▶ [What to work on] Reproduce exactly the lines below, from the first through the one containing "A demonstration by", and nothing more.

(Data section Opens)

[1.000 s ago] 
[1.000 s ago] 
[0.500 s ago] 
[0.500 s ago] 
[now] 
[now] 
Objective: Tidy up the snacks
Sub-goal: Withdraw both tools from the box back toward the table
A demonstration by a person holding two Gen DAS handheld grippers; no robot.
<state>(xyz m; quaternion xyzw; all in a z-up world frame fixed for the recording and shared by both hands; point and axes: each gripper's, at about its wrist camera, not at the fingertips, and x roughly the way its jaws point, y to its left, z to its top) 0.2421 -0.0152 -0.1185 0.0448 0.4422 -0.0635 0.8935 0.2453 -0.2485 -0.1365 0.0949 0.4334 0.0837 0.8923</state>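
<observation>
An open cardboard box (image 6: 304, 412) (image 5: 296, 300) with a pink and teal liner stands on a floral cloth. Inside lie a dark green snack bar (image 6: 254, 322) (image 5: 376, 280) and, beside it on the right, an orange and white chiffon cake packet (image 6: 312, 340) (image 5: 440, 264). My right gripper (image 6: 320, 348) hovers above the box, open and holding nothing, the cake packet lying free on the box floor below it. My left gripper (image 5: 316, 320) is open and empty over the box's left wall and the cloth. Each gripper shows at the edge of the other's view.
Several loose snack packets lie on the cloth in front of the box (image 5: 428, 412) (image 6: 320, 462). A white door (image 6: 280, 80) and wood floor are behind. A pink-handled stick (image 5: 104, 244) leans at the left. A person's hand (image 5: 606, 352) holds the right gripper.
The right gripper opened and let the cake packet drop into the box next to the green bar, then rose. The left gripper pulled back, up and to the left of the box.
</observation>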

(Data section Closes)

▶ [Response to this exercise]
[1.000 s ago] 
[1.000 s ago] 
[0.500 s ago] 
[0.500 s ago] 
[now] 
[now] 
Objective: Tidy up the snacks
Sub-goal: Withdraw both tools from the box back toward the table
A demonstration by a person holding two Gen DAS handheld grippers; no robot.

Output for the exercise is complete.